As if the websites peddling conspiracy theories and political propaganda weren’t enough, we now have to contend with “Deepfakes.” Deepfakes, according to the Brookings Institution, are 

videos that have been constructed to make a person appear to say or do something that they never said or did. With artificial intelligence-based methods for creating deepfakes becoming increasingly sophisticated and accessible, deepfakes are raising a set of challenging policy, technology, and legal issues.

Deepfakes can be used in ways that are highly disturbing. Candidates in a political campaign can be targeted by manipulated videos in which they appear to say things that could harm their chances for election. Deepfakes are also being used to place people in pornographic videos that they in fact had no part in filming.

Because they are so realistic, deepfakes can scramble our understanding of truth in multiple ways. By exploiting our inclination to trust the reliability of evidence that we see with our own eyes, they can turn fiction into apparent fact.
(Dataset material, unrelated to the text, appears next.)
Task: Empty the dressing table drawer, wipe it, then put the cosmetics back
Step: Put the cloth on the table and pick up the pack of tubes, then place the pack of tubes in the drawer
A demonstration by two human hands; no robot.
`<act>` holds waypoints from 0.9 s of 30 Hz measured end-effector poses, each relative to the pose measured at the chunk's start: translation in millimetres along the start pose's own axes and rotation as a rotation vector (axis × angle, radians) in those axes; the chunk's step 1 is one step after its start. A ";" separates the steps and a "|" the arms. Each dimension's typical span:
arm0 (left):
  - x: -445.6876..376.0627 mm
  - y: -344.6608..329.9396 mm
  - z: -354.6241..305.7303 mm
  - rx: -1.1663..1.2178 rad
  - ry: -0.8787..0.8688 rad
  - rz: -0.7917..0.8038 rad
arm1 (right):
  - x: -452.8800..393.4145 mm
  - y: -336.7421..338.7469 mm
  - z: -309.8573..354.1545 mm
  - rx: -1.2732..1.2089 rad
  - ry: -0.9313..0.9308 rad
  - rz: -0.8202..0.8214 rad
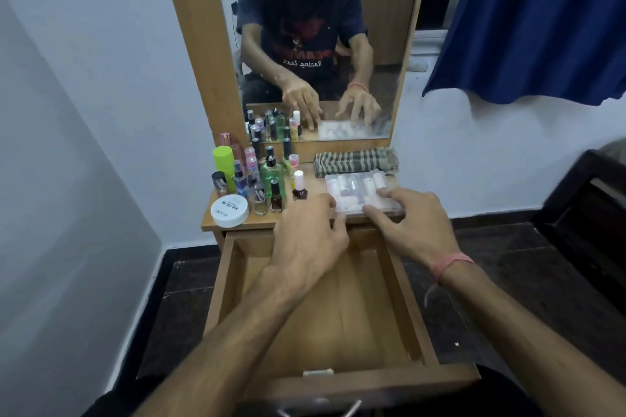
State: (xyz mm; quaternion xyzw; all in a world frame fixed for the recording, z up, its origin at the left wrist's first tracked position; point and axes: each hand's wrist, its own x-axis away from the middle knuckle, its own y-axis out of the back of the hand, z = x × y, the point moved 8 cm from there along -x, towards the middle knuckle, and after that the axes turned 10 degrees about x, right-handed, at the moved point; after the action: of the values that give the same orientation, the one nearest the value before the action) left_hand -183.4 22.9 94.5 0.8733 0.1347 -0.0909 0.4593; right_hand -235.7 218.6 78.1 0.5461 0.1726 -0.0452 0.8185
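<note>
Clear case flat, long axis left-right.

Wooden dressing table holding cosmetics
Bottles and a white jar are crowding its left side; a clear case and folded cloth are lying at right
</note>
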 end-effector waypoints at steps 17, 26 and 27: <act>97.2 -24.5 62.8 1.390 0.717 0.000 | 100.1 15.3 1.6 -0.170 0.061 0.033; 93.3 -62.2 87.0 1.212 0.938 0.130 | 90.4 -28.0 35.5 0.416 0.270 0.261; 92.4 -68.2 87.6 1.203 0.951 0.136 | 88.9 -32.0 38.2 0.470 0.289 0.275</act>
State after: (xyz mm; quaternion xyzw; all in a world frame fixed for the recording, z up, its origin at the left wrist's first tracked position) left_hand -120.7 1.4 -33.9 0.9242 0.1912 0.2652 -0.1976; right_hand -151.9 181.2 33.6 0.7395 0.1966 0.1055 0.6351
And, as we become more attuned to the existence of deepfakes, there is also a subsequent, corollary effect: they undermine our trust in all videos, including those that are genuine. Truth itself becomes elusive, because we can no longer be sure of what is real and what is not.
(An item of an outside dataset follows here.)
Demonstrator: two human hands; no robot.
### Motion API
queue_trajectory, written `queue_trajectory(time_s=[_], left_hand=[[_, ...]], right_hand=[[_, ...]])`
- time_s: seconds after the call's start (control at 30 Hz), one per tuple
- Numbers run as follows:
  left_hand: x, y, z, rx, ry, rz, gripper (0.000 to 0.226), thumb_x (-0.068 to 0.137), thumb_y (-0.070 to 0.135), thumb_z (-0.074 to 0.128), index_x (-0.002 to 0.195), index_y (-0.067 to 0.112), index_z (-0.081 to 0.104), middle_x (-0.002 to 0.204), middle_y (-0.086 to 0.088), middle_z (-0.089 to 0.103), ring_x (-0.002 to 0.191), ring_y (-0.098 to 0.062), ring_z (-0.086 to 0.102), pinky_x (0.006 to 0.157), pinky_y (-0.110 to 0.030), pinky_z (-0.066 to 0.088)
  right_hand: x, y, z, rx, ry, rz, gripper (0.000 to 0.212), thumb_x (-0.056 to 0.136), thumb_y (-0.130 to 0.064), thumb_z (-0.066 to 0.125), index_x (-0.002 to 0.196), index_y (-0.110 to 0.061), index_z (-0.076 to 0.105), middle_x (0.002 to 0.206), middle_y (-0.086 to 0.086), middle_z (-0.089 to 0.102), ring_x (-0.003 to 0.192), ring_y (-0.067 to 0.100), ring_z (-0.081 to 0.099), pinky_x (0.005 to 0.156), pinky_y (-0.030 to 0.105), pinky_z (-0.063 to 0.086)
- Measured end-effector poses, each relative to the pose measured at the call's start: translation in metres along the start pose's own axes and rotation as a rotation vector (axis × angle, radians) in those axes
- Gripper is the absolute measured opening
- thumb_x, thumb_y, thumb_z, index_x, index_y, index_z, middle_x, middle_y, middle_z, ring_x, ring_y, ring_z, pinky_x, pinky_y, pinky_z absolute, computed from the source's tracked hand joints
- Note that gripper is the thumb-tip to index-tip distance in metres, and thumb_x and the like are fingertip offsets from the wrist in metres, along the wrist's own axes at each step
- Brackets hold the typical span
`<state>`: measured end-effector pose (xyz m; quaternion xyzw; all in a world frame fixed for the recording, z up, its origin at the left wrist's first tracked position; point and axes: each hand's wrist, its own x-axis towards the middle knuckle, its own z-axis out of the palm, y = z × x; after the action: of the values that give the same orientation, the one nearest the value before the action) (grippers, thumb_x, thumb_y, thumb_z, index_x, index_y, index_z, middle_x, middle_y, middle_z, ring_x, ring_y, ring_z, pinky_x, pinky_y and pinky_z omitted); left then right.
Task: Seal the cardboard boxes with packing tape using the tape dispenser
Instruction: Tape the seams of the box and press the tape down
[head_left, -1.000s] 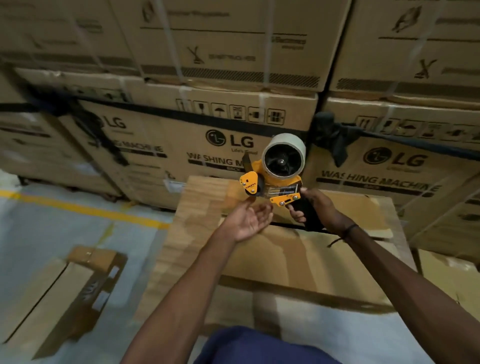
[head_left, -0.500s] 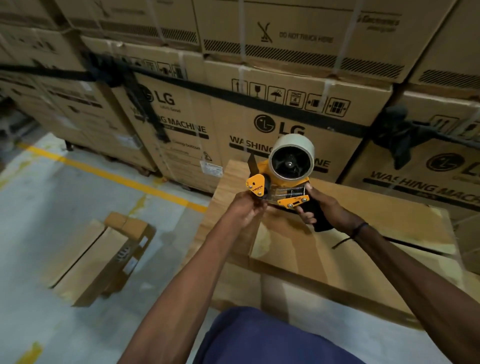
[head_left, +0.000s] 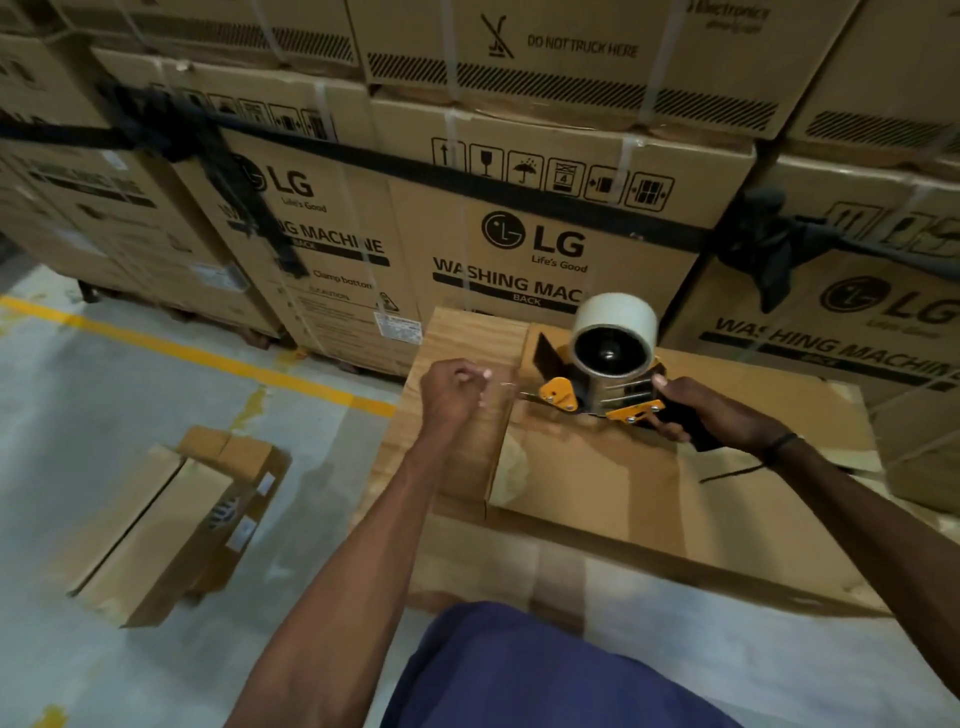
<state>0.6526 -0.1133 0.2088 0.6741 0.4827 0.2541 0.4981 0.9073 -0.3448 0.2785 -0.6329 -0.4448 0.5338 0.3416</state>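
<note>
An orange and black tape dispenser (head_left: 605, 387) with a pale tape roll (head_left: 615, 322) is held above a flat cardboard box (head_left: 597, 483) that lies on a wooden surface (head_left: 462, 332). My right hand (head_left: 696, 410) grips the dispenser's black handle. My left hand (head_left: 452, 395) is to the left of the dispenser, fingers curled, pinching the clear tape end (head_left: 506, 387) that stretches from the dispenser's front. The strip is thin and hard to see.
Stacked washing machine cartons (head_left: 519, 249) form a wall right behind the wooden surface. A smaller flat cardboard box (head_left: 171, 525) lies on the concrete floor at the left. A yellow floor line (head_left: 197, 353) runs along the cartons.
My left hand has moved left, away from the dispenser, drawing out a short strip of tape. The camera has swung slightly and the dispenser sits lower over the box.
</note>
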Motion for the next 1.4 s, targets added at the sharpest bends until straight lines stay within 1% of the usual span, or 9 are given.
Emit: queue_trajectory(time_s=[0.17,0.27,0.33,0.4,0.47,0.67,0.8,1.03,1.4], left_hand=[[0.011,-0.018,-0.019,-0.026,0.017,0.041,0.015,0.091,0.016,0.079,0.085,0.003,0.075,0.072,-0.008,0.07,0.059,-0.02,0.069,0.054,-0.03,0.061],[0.008,-0.012,-0.006,-0.044,0.027,0.091,0.016,0.091,0.02,0.079,0.084,0.006,0.074,0.07,-0.007,0.07,0.056,-0.012,0.068,0.053,-0.029,0.06],[0.007,-0.01,0.001,-0.064,0.031,0.102,0.013,0.091,0.02,0.079,0.082,0.012,0.073,0.069,-0.003,0.07,0.057,-0.01,0.068,0.054,-0.029,0.06],[0.008,-0.012,0.003,-0.064,0.038,0.11,0.013,0.091,0.021,0.079,0.08,0.021,0.072,0.067,0.0,0.07,0.057,-0.011,0.069,0.055,-0.032,0.062],[0.008,-0.015,0.004,-0.058,0.039,0.114,0.013,0.091,0.021,0.079,0.08,0.021,0.072,0.065,0.0,0.07,0.057,-0.013,0.069,0.056,-0.033,0.062],[0.012,-0.026,0.008,-0.016,0.038,0.136,0.016,0.092,0.024,0.078,0.082,0.012,0.074,0.062,0.001,0.071,0.053,-0.014,0.068,0.057,-0.029,0.058],[0.008,-0.028,0.012,-0.003,0.064,0.197,0.019,0.093,0.021,0.077,0.083,0.005,0.074,0.063,-0.001,0.07,0.051,-0.003,0.065,0.052,-0.013,0.049],[0.013,-0.041,0.019,-0.003,0.079,0.204,0.016,0.093,0.015,0.076,0.082,0.003,0.073,0.064,0.0,0.068,0.053,0.001,0.064,0.053,-0.011,0.048],[0.01,-0.072,0.041,0.071,0.046,0.233,0.027,0.094,0.039,0.071,0.082,0.014,0.072,0.067,0.011,0.067,0.064,-0.003,0.067,0.058,-0.029,0.052]], right_hand=[[-0.036,0.022,-0.044,-0.026,0.068,0.028,0.061,0.104,-0.055,0.034,0.069,-0.011,0.058,0.06,0.01,0.044,0.051,0.019,0.034,0.053,0.024,0.034],[-0.042,0.022,-0.053,-0.109,0.111,0.064,0.046,0.093,-0.054,0.062,0.07,-0.014,0.062,0.06,-0.004,0.059,0.051,0.009,0.051,0.053,0.015,0.04],[-0.044,0.027,-0.056,-0.201,0.12,0.056,0.025,0.087,-0.035,0.083,0.089,-0.012,0.073,0.083,-0.006,0.076,0.075,0.004,0.068,0.067,0.018,0.052],[-0.045,0.036,-0.057,-0.308,0.124,0.075,0.04,0.073,-0.026,0.093,0.107,-0.012,0.076,0.106,0.0,0.078,0.098,0.013,0.073,0.084,0.031,0.058],[-0.041,0.04,-0.052,-0.391,0.19,0.099,0.046,0.065,-0.033,0.098,0.103,-0.017,0.078,0.103,-0.002,0.079,0.097,0.016,0.073,0.083,0.036,0.059],[-0.018,0.084,-0.046,-0.584,0.287,0.188,0.072,0.043,-0.086,0.084,0.089,-0.032,0.074,0.084,-0.014,0.075,0.078,0.009,0.07,0.069,0.04,0.058],[-0.013,0.086,-0.036,-0.655,0.358,0.214,0.062,0.048,-0.075,0.088,0.081,-0.025,0.072,0.078,-0.008,0.072,0.072,0.014,0.067,0.061,0.036,0.051],[-0.014,0.093,-0.04,-0.646,0.322,0.184,0.078,0.045,-0.094,0.072,0.08,-0.024,0.073,0.073,-0.01,0.072,0.065,0.01,0.066,0.058,0.04,0.054],[-0.012,0.093,-0.047,-0.604,0.267,0.209,0.079,0.044,-0.097,0.071,0.082,-0.028,0.072,0.072,-0.01,0.072,0.064,0.009,0.066,0.057,0.039,0.054]])
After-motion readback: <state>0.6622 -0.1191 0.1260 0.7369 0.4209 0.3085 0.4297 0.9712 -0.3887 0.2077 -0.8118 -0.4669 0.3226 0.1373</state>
The linked article notes that researchers are trying to devise technologies to detect deep fakes, but until there are apps or other tools that will identify these very sophisticated forgeries, we are left with “legal remedies and increased awareness,” neither of which is very satisfactory.

We already inhabit an information environment that has done more damage to social cohesion than previous efforts to divide and mislead. Thanks to the ubiquity of the Internet and social media (and the demise of media that can genuinely be considered “mass”), we are all free to indulge our confirmation biases–free to engage in what a colleague dubs “motivated reasoning.” It has become harder and harder to separate truth from fiction, moderate spin from outright propaganda.

One result is that thoughtful people–people who want to be factually accurate and intellectually honest–are increasingly unsure of what they can believe.

What makes this new fakery especially dangerous is that, as the linked article notes, most of us do think that “seeing is believing.” We are far more apt to accept visual evidence than other forms of information. There are already plenty of conspiracy sites that offer altered photographic “evidence”–of the aliens who landed at Roswell, of purportedly criminal behavior by public figures, etc. Now people intent on deception have the ability to make those alterations virtually impossible to detect.

Even if technology is developed that can detect fakery, will “motivated” reasoners rely on it?

Will people be more likely to believe a deepfake or a detection algorithm that flags the video as fabricated? And what should people believe when different detection algorithms—or different people—render conflicting verdicts regarding whether a video is genuine?

We are truly entering a new and unsettling “hall of mirrors” version of reality.